■ PROBLEM DESCRIPTION
Beginning with the first line and ending with the one containing "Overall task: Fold", copy the lines of the listing below exactly; omit everything else.

============

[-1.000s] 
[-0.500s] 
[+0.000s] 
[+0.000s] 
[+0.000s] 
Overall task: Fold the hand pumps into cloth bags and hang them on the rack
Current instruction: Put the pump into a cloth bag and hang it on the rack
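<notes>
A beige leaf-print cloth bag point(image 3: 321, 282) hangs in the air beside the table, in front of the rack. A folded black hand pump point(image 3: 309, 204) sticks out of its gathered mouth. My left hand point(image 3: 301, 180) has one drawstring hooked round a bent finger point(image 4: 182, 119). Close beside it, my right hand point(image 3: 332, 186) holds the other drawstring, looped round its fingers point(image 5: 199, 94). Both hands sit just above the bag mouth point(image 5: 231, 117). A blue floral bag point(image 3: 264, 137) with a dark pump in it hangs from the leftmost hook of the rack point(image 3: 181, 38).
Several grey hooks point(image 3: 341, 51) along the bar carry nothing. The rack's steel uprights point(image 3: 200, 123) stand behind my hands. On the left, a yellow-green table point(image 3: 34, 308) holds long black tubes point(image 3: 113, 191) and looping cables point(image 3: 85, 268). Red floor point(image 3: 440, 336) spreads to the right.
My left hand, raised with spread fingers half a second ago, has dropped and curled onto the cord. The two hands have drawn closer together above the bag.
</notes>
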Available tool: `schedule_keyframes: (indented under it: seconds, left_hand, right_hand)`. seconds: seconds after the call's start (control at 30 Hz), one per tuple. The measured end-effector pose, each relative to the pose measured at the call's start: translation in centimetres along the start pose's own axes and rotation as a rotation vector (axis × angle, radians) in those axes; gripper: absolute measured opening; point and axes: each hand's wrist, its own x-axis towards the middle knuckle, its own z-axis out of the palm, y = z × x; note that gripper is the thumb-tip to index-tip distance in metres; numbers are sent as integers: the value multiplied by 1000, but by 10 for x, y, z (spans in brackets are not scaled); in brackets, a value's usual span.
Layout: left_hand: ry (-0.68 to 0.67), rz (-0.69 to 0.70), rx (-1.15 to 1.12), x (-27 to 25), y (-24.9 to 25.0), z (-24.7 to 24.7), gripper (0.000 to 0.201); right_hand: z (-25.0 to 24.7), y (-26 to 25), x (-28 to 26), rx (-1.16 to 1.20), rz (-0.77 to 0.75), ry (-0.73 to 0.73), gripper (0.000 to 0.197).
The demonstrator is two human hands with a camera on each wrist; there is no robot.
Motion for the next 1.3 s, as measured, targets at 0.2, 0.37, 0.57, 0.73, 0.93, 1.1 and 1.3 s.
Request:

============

■ SOLUTION BELOW
[-1.000s] 
[-0.500s] 
[+0.000s] 
[+0.000s] 
[+0.000s] 
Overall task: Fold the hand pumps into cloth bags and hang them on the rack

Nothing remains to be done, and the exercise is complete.